• _What is expected_:
Among the entries below, which lines include the string "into"? Show each one.
Dataset content below:
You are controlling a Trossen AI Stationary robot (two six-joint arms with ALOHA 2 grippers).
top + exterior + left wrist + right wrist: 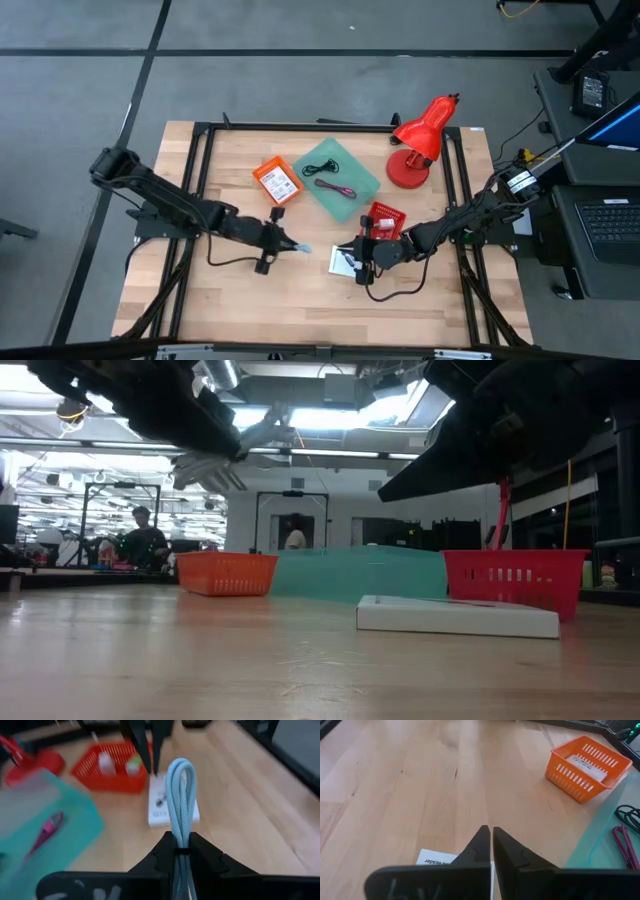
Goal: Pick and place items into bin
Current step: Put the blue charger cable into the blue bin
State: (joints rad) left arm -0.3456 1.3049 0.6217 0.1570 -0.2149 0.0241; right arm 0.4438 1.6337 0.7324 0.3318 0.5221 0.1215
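A folded pale blue cable point(180, 795) is seen pinched in the left pincer point(182, 851) only in the left wrist view; from above it is merely a pale fleck at the left pincer point(292, 244), above the tabletop point(200, 300) middle. Its braided loop stands upright between the fingers. An orange basket point(277, 181) holding a printed card, a teal bin point(335, 177) with a black coiled cable point(322, 168) and a maroon cable point(337, 187), and a red basket point(386, 217) are set across the far half. The right pincer point(491, 836) is shown pressed together over a white packet point(436, 857), whose flat box shape point(458, 615) is revealed in the low view.
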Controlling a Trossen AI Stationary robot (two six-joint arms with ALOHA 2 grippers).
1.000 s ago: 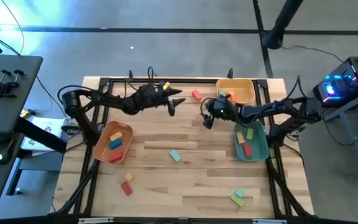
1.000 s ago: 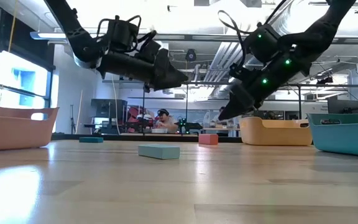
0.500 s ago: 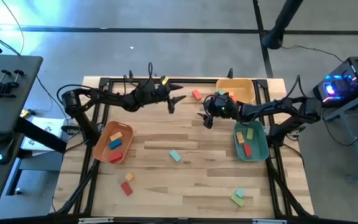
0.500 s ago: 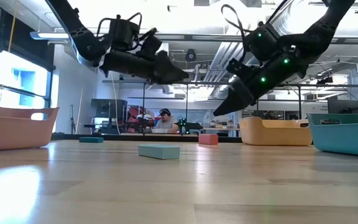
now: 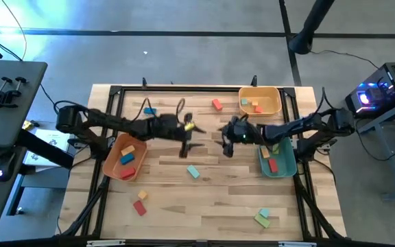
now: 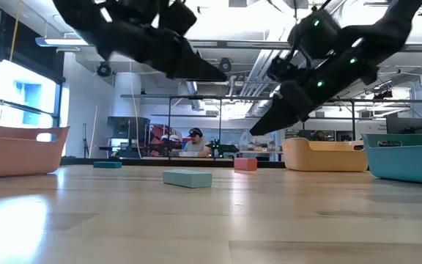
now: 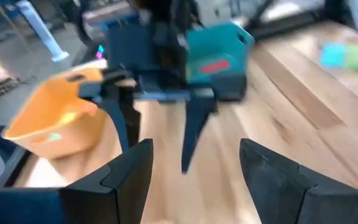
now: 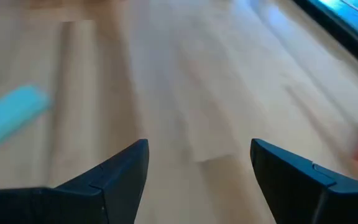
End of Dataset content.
• _Solution to the exercise_:
Goal: Pick and place items into bin
Current step: Put the blue charger cable into the blue bin

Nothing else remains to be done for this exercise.